Below are some additional suggestions it’s possible you’ll find useful when working in distributed settings:
-
When using FSDP and dealing with models which might be too large to slot in a single device, enabling each CPU RAM efficient loading and sharded state dict checkpointing technique is crucial. You possibly can enable this through the
cpu_ram_efficient_loadingandstate_dict_typeparameters in Speed up’sFullyShardedDataParallelPlugin,fsdp2_plugin = FullyShardedDataParallelPlugin( fsdp_version=2, auto_wrap_policy="transformer_based_wrap", transformer_cls_names_to_wrap=["LlamaDecoderLayer"], state_dict_type="SHARDED_STATE_DICT", cpu_ram_efficient_loading=True )or through the
cpu_ram_efficient_loadingandstate_dict_typeconfig fields contained in thefsdp_configin Axolotl:fsdp_version: 2 fsdp_config: auto_wrap_policy: TRANSFORMER_BASED_WRAP transformer_layer_cls_to_wrap: LlamaDecoderLayer state_dict_type: SHARDED_STATE_DICT cpu_ram_efficient_loading: True -
The entire batch size used during training plays a vital think about training stability, memory usage, and data throughput. When using DP and/or FSDP the effective batch size is calculated as:
effective_batch_size = micro_batch_size * gradient_accumulation_steps * dp_world_size.where
dp_world_size = (dp_shard_size * dp_replicate_size) / tp_size. You possibly can increase your batch size by increasing your total micro batch size or gradient accumulation steps in your training loop, or setting themicro_batch_sizeandgradient_accumulation_stepsconfig fields in Axolotl, or increasing the wholedp_world_sizeby adding more GPUs. As we mentioned above, this imposes a minimum total batch size ofdp_world_size– when using pure DP/FSDP, this will probably be your total world size, and if this is just too high the one method to decrease the whole batch size is by introducing tensor parallelism. Finally, with a set variety of GPUs and in memory-constrained scenarios, we recommend increasinggradient_accumulation_stepsas a substitute ofmicro_batch_sizeto attain larger effective batch sizes, and vice-versa. -
Correspondingly, when your effective batch size increases attributable to introducing data parallelism, it’s best to scale your learning rate to keep up training stability. Common approaches include linear scaling
scaled_lr = base_lr * (effective_batch_size / base_batch_size)or square root scalingscaled_lr = base_lr * sqrt(effective_batch_size / base_batch_size). -
When memory constraints persist even with parallelism strategies, gradient checkpointing can provide additional memory savings by trading compute for memory. Throughout the forward pass, only a subset of activations are kept in memory (typically at transformer block boundaries), and intermediate activations are recomputed throughout the backward pass.
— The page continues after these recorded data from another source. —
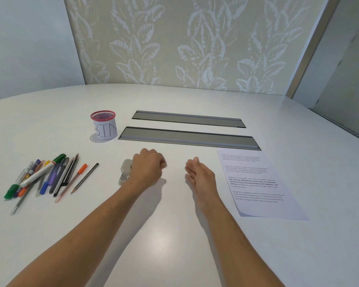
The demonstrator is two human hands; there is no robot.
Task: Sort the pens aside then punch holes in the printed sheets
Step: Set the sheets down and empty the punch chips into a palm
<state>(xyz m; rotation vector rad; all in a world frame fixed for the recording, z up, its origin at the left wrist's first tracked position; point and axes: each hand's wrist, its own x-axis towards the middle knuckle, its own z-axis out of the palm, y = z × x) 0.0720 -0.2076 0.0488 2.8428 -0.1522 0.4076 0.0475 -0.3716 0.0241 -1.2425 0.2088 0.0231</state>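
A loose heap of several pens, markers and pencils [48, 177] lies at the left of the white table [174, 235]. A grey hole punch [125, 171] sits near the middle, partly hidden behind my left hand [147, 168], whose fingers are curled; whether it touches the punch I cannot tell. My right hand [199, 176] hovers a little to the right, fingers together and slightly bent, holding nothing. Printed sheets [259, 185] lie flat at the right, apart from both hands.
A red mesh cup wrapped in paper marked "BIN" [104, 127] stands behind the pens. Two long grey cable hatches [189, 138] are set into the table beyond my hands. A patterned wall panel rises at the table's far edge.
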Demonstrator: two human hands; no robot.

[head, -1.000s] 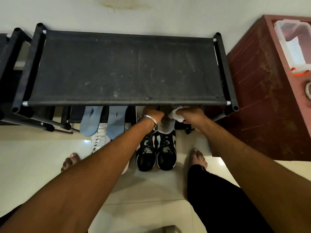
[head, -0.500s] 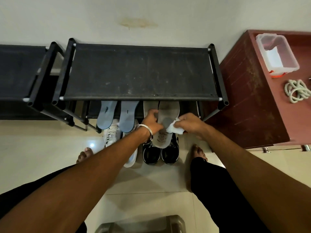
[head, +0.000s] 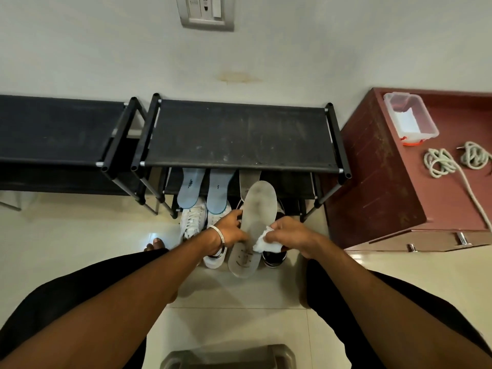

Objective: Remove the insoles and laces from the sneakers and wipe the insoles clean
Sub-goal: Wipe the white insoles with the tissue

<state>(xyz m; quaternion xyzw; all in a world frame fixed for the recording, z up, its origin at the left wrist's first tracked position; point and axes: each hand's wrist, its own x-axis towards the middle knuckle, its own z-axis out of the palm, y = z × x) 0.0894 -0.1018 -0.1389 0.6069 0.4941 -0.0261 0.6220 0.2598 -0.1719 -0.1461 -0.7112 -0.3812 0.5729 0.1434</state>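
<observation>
Both arms extended | left hand (head: pixel 231 230) grips insole (head: pixel 253 227) | right hand (head: pixel 288 234) presses wipe (head: pixel 262 242)

Long grey foam insole (head: pixel 253 227) is now pulled out from under the black fabric-topped shoe rack (head: pixel 239 134) and held up over the black sneakers (head: pixel 274 258); a second ago it sat tucked beneath the shelf edge. Left hand (head: pixel 231 229) has shifted to the insole's left edge, mid-length. Right hand (head: pixel 290 234) with the crumpled white wipe (head: pixel 263 242) now presses nearer the heel end. Both hands are drawn back toward the body.
</observation>
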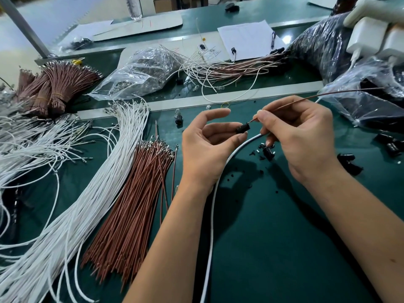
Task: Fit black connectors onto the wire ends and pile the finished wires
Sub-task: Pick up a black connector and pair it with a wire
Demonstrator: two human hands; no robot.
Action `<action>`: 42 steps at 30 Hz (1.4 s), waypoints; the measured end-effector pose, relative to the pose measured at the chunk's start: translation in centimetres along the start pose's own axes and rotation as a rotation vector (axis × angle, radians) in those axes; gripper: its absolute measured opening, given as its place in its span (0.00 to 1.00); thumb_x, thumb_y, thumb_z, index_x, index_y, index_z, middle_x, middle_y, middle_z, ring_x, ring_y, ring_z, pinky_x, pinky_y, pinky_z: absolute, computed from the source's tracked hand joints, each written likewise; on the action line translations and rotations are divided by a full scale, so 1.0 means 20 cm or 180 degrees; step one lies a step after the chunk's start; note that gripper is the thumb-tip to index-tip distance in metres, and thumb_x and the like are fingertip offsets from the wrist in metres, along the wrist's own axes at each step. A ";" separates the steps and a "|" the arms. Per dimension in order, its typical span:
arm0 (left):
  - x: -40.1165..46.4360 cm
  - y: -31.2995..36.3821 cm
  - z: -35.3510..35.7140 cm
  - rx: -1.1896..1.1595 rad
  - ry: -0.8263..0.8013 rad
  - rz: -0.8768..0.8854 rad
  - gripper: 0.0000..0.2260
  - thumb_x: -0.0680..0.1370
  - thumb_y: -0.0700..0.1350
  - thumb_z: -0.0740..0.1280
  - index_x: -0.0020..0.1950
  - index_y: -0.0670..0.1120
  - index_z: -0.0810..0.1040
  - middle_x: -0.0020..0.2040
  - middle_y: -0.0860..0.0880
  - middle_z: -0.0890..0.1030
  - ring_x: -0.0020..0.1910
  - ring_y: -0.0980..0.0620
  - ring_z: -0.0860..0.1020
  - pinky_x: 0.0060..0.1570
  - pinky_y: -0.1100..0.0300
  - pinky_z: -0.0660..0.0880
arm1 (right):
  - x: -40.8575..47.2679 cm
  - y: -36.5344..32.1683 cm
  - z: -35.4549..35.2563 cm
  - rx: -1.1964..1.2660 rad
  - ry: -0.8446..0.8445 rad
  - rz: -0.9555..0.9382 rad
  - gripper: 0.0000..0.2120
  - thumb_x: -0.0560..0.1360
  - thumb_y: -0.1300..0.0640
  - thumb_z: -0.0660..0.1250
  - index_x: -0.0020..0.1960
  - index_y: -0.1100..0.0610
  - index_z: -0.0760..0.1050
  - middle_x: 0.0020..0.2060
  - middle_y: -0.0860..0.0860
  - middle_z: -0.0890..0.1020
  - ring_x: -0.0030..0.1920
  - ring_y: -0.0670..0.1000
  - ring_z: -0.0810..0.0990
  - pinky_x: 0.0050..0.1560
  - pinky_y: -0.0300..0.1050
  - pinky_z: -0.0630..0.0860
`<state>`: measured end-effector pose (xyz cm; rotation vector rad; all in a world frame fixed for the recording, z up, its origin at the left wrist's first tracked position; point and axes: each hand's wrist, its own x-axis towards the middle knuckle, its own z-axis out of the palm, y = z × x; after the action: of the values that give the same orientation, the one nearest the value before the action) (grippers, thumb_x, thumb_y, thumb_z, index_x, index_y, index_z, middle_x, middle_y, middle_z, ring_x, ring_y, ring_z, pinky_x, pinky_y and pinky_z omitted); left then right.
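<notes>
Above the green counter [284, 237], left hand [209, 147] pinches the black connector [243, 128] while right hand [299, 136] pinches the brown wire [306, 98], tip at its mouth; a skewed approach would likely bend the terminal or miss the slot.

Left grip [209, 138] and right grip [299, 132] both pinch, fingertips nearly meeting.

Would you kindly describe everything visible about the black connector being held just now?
The black connector is small, dark and plastic-looking, with a ribbed body. The left hand pinches it between thumb and fingertips above the green mat. It lies roughly level, its open end facing right, where the right hand feeds a brown wire tip into it.
</notes>
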<state>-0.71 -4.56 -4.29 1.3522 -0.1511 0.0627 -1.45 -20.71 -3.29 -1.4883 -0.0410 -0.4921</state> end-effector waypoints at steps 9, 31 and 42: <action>-0.01 0.00 0.02 -0.0166 0.0120 0.0083 0.20 0.68 0.27 0.77 0.55 0.41 0.78 0.45 0.42 0.87 0.43 0.48 0.86 0.46 0.61 0.81 | 0.00 0.00 0.01 0.0483 -0.0021 0.0601 0.05 0.75 0.66 0.75 0.43 0.58 0.81 0.37 0.56 0.86 0.30 0.48 0.76 0.27 0.39 0.72; -0.02 0.03 0.05 -0.0667 0.0038 0.0329 0.17 0.69 0.24 0.74 0.50 0.40 0.76 0.48 0.41 0.87 0.45 0.47 0.85 0.51 0.57 0.81 | 0.00 -0.03 0.02 0.1382 -0.0175 0.1460 0.05 0.67 0.60 0.74 0.42 0.57 0.80 0.37 0.54 0.86 0.28 0.45 0.74 0.26 0.34 0.68; -0.02 0.03 0.07 -0.1165 0.0101 -0.0088 0.15 0.72 0.25 0.71 0.49 0.43 0.76 0.49 0.42 0.86 0.47 0.49 0.84 0.53 0.58 0.80 | -0.02 -0.05 0.04 0.1355 -0.0071 0.1127 0.08 0.67 0.61 0.74 0.44 0.58 0.77 0.38 0.54 0.86 0.28 0.45 0.73 0.26 0.35 0.67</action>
<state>-1.37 -5.82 -3.51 0.9873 -0.1108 0.0312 -1.86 -19.89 -2.43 -1.0523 0.0945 -0.1639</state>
This method works seamlessly with all parallelism strategies covered above. In Speed up, you possibly can enable it by setting
activation_checkpointing=trueinFullyShardedDataParallelPlugin:fsdp2_plugin = FullyShardedDataParallelPlugin( fsdp_version=2, auto_wrap_policy="transformer_based_wrap", transformer_cls_names_to_wrap=["LlamaDecoderLayer"], state_dict_type="SHARDED_STATE_DICT", cpu_ram_efficient_loading=True, activation_checkpointing=True )and similarly in Axolotl:
fsdp_version: 2 fsdp_config: auto_wrap_policy: TRANSFORMER_BASED_WRAP transformer_layer_cls_to_wrap: LlamaDecoderLayer state_dict_type: SHARDED_STATE_DICT cpu_ram_efficient_loading: True activation_checkpointing: TrueNote that gradient checkpointing typically increases training time by ~20-30% attributable to activation recomputation, but can reduce activation memory by 60-80%, making it particularly invaluable when training very large models or using long sequence lengths.